> [Your task]:
Send back every line of the data exactly.

> [Input data]:
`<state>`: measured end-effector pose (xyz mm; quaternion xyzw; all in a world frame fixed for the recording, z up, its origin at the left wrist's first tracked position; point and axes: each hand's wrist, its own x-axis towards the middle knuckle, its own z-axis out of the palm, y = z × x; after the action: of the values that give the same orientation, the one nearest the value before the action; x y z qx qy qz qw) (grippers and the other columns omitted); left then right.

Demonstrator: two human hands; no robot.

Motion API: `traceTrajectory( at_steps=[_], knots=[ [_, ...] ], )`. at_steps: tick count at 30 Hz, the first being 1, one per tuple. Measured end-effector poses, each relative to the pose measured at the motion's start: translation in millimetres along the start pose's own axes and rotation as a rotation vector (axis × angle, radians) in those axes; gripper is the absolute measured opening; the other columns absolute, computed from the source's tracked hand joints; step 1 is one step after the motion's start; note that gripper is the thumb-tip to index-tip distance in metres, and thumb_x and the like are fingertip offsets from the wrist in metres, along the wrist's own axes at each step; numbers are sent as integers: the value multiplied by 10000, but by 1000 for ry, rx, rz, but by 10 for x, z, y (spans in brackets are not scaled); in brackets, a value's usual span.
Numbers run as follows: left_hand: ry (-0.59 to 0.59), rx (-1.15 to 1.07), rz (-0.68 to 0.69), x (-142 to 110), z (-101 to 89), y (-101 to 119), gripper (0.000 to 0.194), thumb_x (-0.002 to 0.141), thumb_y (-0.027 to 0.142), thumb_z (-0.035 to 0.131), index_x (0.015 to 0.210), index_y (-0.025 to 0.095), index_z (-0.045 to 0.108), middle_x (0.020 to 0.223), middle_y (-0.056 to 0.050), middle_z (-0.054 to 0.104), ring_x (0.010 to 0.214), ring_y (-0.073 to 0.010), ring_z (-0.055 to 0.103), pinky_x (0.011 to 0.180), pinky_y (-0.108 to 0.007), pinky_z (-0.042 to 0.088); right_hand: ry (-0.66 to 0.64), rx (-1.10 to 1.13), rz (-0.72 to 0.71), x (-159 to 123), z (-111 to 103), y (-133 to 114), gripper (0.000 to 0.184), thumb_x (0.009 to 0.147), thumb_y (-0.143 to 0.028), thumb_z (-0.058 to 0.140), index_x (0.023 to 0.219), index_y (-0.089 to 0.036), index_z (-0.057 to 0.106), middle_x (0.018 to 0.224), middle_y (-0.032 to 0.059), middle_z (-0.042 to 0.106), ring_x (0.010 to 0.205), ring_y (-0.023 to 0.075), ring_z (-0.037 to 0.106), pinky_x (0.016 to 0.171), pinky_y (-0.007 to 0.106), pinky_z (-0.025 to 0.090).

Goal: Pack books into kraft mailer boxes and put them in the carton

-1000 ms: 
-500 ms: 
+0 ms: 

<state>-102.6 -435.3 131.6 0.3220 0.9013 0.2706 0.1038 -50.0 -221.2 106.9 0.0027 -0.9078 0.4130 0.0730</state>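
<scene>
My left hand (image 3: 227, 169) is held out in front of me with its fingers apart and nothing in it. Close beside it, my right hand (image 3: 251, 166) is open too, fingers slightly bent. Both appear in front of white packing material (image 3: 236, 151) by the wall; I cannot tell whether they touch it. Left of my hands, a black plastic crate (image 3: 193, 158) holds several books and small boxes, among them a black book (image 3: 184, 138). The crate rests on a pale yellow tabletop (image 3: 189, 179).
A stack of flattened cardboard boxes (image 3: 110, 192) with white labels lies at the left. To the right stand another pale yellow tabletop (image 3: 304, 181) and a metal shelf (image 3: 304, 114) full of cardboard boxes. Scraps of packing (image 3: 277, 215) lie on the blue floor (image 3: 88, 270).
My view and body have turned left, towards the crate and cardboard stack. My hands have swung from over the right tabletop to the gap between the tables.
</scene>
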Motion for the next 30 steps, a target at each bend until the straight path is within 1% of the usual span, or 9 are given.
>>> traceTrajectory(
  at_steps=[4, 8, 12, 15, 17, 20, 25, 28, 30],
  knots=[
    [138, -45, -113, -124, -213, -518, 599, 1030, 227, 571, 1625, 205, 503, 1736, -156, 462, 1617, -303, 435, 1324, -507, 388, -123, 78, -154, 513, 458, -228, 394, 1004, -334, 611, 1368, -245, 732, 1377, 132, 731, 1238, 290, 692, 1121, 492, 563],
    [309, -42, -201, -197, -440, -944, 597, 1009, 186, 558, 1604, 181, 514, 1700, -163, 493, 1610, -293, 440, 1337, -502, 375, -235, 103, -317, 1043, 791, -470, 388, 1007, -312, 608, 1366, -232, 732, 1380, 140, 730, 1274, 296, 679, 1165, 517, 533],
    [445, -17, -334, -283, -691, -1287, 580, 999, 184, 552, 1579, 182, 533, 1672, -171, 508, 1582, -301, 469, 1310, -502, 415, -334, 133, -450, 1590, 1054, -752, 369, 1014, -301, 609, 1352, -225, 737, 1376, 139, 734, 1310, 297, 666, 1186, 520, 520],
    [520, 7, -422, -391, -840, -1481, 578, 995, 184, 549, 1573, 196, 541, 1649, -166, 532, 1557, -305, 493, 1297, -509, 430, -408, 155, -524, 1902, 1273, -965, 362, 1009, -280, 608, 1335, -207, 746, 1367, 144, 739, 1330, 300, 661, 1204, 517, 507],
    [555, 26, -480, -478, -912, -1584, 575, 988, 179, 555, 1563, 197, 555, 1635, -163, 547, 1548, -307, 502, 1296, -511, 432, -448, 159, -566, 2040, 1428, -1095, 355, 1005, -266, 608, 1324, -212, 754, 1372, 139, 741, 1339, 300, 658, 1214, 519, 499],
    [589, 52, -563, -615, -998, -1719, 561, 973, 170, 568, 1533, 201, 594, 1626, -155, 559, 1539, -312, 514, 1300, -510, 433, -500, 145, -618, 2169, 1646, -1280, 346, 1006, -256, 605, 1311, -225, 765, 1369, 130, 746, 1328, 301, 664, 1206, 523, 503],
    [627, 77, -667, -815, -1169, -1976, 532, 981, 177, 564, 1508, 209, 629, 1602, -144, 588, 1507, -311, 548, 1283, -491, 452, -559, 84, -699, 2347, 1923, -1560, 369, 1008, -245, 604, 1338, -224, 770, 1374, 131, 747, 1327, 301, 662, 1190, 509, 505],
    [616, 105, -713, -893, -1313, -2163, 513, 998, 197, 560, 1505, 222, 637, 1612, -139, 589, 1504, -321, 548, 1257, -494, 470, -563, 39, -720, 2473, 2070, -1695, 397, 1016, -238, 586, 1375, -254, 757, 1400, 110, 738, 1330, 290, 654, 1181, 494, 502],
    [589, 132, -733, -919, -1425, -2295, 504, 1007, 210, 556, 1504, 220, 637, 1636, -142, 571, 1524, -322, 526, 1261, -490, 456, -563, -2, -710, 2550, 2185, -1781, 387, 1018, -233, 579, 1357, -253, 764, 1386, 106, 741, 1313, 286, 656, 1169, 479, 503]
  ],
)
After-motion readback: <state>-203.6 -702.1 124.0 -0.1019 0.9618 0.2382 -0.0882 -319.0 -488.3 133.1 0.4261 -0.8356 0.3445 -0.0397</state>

> [Solved exercise]:
`<state>`: measured end-effector pose (xyz mm; quaternion xyzw; all in a world frame fixed for the recording, z up, its origin at the left wrist's first tracked position; point and axes: each hand's wrist, its own x-axis towards the middle knuckle, its own z-axis out of the palm, y = z × x; after the action: of the values that give the same orientation, the one nearest the value before the action; x y z qx qy qz qw) (grippers and the other columns omitted); left then right.

Demonstrator: two human hands; no robot.

Motion API: `traceTrajectory( at_steps=[_], knots=[ [_, ...] ], )`. at_steps: tick count at 30 Hz, the first being 1, one per tuple. Measured end-effector poses, each relative to the pose measured at the motion's start: translation in millimetres along the start pose's own axes and rotation as a rotation vector (axis × angle, radians) in those axes; gripper is the absolute measured opening; the other columns absolute, computed from the source's tracked hand joints; step 1 is one step after the motion's start; note that gripper is the thumb-tip to index-tip distance in metres, and thumb_x and the like are fingertip offsets from the wrist in metres, along the wrist's own axes at each step; numbers are sent as integers: the value multiplied by 10000, but by 1000 for ry, rx, rz, but by 10 for x, z, y (spans in brackets are not scaled); in brackets, a value's usual span.
Numbers run as follows: left_hand: ry (-0.59 to 0.59), rx (-1.15 to 1.07), rz (-0.68 to 0.69), x (-142 to 110), z (-101 to 89), y (-101 to 119), gripper (0.000 to 0.194), thumb_x (-0.002 to 0.141), thumb_y (-0.027 to 0.142), thumb_z (-0.035 to 0.131), index_x (0.015 to 0.210), index_y (-0.025 to 0.095), index_z (-0.045 to 0.108), middle_x (0.020 to 0.223), middle_y (-0.056 to 0.050), middle_z (-0.054 to 0.104), ring_x (0.010 to 0.214), ring_y (-0.073 to 0.010), ring_z (-0.055 to 0.103), pinky_x (0.011 to 0.180), pinky_y (-0.108 to 0.007), pinky_z (-0.042 to 0.088); right_hand: ry (-0.66 to 0.64), rx (-1.10 to 1.13), rz (-0.72 to 0.71), x (-159 to 123), z (-111 to 103), y (-133 to 114), gripper (0.000 to 0.184), thumb_x (0.009 to 0.147), thumb_y (-0.143 to 0.028), thumb_z (-0.058 to 0.140), index_x (0.023 to 0.219), index_y (-0.089 to 0.036), index_z (-0.057 to 0.106), middle_x (0.018 to 0.224), middle_y (-0.032 to 0.059), middle_z (-0.042 to 0.106), ring_x (0.010 to 0.205), ring_y (-0.023 to 0.075), ring_z (-0.037 to 0.106), pinky_x (0.016 to 0.171), pinky_y (-0.007 to 0.106), pinky_z (-0.025 to 0.090).

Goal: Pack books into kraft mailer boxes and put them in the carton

-1000 ms: 
-500 ms: 
+0 ms: 

<state>-102.6 -435.3 131.6 0.3220 0.9013 0.2706 0.1038 -50.0 -221.2 106.9 0.0027 -0.9078 0.4130 0.0730</state>
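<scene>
My left hand (image 3: 227, 169) is held out in front of me with its fingers apart and nothing in it. Close beside it, my right hand (image 3: 251, 166) is open too, fingers slightly bent. Both appear in front of white packing material (image 3: 236, 151) by the wall; I cannot tell whether they touch it. Left of my hands, a black plastic crate (image 3: 193, 158) holds several books and small boxes, among them a black book (image 3: 184, 138). The crate rests on a pale yellow tabletop (image 3: 189, 179).
A stack of flattened cardboard boxes (image 3: 110, 192) with white labels lies at the left. To the right stand another pale yellow tabletop (image 3: 304, 181) and a metal shelf (image 3: 304, 114) full of cardboard boxes. Scraps of packing (image 3: 277, 215) lie on the blue floor (image 3: 88, 270).
My view and body have turned left, towards the crate and cardboard stack. My hands have swung from over the right tabletop to the gap between the tables.
</scene>
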Motion for the next 30 steps, a target at each bend until the straight path is within 1% of the usual span, or 9 are given.
>>> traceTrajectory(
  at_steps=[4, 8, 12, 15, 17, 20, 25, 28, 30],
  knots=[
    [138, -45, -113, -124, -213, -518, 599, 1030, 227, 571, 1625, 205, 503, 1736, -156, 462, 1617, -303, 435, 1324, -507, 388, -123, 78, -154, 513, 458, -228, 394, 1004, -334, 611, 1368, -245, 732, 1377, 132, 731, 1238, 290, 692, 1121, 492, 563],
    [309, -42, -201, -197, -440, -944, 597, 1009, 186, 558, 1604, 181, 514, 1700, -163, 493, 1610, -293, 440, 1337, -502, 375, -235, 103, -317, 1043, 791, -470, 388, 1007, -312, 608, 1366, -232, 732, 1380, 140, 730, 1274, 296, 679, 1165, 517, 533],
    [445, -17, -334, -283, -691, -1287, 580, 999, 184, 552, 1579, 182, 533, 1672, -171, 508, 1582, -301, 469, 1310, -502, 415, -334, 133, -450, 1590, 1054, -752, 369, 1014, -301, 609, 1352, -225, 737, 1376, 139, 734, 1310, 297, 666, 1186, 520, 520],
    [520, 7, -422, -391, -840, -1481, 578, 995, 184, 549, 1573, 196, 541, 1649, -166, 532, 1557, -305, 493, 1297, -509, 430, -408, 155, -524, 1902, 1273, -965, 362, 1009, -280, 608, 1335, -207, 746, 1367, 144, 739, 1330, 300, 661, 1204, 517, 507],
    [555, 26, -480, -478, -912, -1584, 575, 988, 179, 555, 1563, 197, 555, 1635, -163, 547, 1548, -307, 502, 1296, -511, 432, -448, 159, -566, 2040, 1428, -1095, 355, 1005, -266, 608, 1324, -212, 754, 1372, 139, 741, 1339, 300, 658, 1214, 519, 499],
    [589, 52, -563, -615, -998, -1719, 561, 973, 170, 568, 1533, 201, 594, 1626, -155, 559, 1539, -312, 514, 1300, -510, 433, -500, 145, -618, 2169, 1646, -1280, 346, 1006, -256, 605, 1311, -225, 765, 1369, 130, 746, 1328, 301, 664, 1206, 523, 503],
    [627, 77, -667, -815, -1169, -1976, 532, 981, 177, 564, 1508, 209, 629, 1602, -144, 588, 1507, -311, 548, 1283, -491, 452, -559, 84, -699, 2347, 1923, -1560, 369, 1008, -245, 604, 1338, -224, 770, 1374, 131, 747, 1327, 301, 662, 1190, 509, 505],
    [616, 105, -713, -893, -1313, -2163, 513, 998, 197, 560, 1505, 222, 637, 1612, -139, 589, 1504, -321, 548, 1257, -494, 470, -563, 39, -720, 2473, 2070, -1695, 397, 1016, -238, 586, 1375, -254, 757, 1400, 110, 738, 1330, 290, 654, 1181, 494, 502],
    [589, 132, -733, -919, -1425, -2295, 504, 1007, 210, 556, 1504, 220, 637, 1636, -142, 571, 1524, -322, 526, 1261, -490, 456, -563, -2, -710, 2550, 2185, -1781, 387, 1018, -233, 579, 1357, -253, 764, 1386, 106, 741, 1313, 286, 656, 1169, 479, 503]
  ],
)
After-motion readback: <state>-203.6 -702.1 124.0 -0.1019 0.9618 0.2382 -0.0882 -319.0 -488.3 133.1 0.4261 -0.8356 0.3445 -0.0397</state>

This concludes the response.